Dataset content =
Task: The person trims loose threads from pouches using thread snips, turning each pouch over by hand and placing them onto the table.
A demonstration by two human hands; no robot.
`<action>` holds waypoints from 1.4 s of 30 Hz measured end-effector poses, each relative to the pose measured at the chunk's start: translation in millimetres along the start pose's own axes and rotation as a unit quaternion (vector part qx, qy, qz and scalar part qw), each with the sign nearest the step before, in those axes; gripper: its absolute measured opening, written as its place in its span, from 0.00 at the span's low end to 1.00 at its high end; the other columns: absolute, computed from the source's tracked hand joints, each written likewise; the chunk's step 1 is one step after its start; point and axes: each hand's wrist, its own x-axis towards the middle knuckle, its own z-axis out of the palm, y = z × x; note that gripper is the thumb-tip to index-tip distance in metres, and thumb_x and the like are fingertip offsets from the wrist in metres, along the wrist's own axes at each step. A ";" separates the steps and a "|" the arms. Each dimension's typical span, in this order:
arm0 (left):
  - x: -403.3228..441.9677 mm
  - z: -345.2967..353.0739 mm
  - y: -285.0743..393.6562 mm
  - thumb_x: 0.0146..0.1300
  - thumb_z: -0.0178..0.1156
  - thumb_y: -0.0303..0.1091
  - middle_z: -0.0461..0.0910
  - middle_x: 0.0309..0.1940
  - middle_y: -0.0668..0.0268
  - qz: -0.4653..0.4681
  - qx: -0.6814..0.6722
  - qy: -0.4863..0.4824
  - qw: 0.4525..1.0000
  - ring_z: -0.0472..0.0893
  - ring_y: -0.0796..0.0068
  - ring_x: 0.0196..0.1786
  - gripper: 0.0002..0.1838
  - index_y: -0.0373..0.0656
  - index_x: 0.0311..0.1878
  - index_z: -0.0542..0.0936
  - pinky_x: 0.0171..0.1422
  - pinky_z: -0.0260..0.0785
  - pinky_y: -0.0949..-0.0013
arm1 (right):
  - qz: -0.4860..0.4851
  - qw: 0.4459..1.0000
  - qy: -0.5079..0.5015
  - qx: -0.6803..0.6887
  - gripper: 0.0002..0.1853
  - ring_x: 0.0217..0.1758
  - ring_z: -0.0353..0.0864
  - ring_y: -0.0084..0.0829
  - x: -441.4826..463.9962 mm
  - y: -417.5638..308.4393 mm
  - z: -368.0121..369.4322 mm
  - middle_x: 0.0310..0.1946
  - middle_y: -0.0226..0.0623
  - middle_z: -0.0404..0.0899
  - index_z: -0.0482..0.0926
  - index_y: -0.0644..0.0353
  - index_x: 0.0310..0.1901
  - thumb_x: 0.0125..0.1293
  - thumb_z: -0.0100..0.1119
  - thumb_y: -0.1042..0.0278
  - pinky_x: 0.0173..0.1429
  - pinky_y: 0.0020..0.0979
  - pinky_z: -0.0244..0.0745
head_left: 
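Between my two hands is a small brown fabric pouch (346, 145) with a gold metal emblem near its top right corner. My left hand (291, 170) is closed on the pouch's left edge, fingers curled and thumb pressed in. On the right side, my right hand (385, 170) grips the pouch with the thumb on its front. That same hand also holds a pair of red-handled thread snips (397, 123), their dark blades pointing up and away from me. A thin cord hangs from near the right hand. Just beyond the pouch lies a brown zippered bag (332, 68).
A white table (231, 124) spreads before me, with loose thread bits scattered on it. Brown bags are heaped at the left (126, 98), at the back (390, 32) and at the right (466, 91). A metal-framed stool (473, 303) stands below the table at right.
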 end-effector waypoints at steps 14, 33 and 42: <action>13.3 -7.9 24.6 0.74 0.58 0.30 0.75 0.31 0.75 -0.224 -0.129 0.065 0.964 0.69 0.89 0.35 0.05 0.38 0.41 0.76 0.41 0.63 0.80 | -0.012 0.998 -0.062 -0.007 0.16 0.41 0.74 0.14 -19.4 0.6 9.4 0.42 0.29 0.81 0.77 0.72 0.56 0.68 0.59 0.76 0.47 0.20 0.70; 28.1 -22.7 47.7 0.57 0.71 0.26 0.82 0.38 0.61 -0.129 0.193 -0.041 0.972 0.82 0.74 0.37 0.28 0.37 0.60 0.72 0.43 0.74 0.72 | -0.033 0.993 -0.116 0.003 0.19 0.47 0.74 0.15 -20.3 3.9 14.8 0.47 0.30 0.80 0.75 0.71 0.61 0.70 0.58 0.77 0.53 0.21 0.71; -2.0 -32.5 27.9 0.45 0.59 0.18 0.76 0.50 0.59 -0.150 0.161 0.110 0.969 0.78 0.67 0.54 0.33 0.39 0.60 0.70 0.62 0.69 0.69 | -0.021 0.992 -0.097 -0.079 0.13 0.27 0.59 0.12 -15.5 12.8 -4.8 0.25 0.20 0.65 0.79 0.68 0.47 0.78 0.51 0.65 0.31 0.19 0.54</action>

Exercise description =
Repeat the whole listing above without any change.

The answer =
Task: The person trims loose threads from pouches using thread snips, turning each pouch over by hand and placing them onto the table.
A demonstration by two human hands; no robot.
`<action>` holds waypoints from 1.4 s of 30 Hz measured end-effector poses, each relative to the pose measured at the chunk's start: translation in millimetres along the start pose's own axes and rotation as a unit quaternion (vector part qx, qy, qz and scalar part qw), each with the sign nearest the step before, in those axes; gripper: its absolute measured opening, written as its place in its span, from 0.00 at the span's low end to 1.00 at its high end; the other columns: absolute, computed from the source's tracked hand joints, each written likewise; the chunk's step 1 is one step after its start; point and axes: each hand's wrist, its own x-axis towards the middle knuckle, its own z-axis out of the palm, y = z × x; note that gripper is the thumb-tip to index-tip distance in metres, and thumb_x and the like are fingertip offsets from the wrist in metres, along the wrist's own axes at each step. A ";" separates the steps and a "|" the arms. Each dimension's typical span, in this order:
arm0 (left):
  - x: -403.3228..441.9677 mm
  - z: -345.2967..353.0739 mm
  - y: -285.0743..393.6562 mm
  - thumb_x: 0.0146..0.1300
  - thumb_z: -0.0178..0.1156
  - thumb_y: -0.0303..0.1091
  - middle_z: -0.0461..0.0910
  - middle_x: 0.0309..0.1940
  - middle_y: -0.0668..0.0268
  - qz: -0.4653..0.4681
  - qx: -0.6814..0.6722
  - qy: -0.4863..0.4824
  - qw: 0.4525..1.0000
  - ring_z: -0.0472..0.0893
  - ring_y: -0.0796..0.0068
  - ring_x: 0.0196..0.1786
  - gripper: 0.0002..0.1838
  - index_y: -0.0373..0.0656
  - index_x: 0.0311..0.1878
  - index_z: -0.0542..0.0936
  - pinky_x: 0.0171..0.1422
  - pinky_z: -0.0260..0.0785
  - pinky_y: -0.0949..-0.0013
arm1 (right):
  - qz: -0.4860..0.4851
  - qw: 0.4459..1.0000
  - qy: -0.5079..0.5015
  - qx: -0.6803..0.6887
  - gripper: 0.0002..0.1853
  - ring_x: 0.0217..0.1758
  - ring_z: -0.0353..0.0864
  - ring_y: -0.0084..0.0829
  - x: -441.4826..463.9962 mm
  - y: -417.5638..308.4393 mm
  - z: -368.0121..369.4322 mm
  - middle_x: 0.0310..0.1946
  - middle_y: -0.0226..0.0623
  - middle_z: -0.0404..0.0899
  - index_z: -0.0482..0.0926
  - index_y: -0.0644..0.0353
  - index_x: 0.0310..0.1901
  - thumb_x: 0.0125..0.1293
  - thumb_z: -0.0100..0.1119
  - thumb_y: -0.1042..0.0278
  - pinky_x: 0.0173..0.1429
  - pinky_y: 0.0020..0.0979
  - pinky_z: -0.0244..0.0745
head_left: 
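Between my two hands is a small brown fabric pouch (346, 145) with a gold metal emblem near its top right corner. My left hand (291, 170) is closed on the pouch's left edge, fingers curled and thumb pressed in. On the right side, my right hand (385, 170) grips the pouch with the thumb on its front. That same hand also holds a pair of red-handled thread snips (397, 123), their dark blades pointing up and away from me. A thin cord hangs from near the right hand. Just beyond the pouch lies a brown zippered bag (332, 68).
A white table (231, 124) spreads before me, with loose thread bits scattered on it. Brown bags are heaped at the left (126, 98), at the back (390, 32) and at the right (466, 91). A metal-framed stool (473, 303) stands below the table at right.
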 end-effector waypoints at steps 14, 33 and 42: <action>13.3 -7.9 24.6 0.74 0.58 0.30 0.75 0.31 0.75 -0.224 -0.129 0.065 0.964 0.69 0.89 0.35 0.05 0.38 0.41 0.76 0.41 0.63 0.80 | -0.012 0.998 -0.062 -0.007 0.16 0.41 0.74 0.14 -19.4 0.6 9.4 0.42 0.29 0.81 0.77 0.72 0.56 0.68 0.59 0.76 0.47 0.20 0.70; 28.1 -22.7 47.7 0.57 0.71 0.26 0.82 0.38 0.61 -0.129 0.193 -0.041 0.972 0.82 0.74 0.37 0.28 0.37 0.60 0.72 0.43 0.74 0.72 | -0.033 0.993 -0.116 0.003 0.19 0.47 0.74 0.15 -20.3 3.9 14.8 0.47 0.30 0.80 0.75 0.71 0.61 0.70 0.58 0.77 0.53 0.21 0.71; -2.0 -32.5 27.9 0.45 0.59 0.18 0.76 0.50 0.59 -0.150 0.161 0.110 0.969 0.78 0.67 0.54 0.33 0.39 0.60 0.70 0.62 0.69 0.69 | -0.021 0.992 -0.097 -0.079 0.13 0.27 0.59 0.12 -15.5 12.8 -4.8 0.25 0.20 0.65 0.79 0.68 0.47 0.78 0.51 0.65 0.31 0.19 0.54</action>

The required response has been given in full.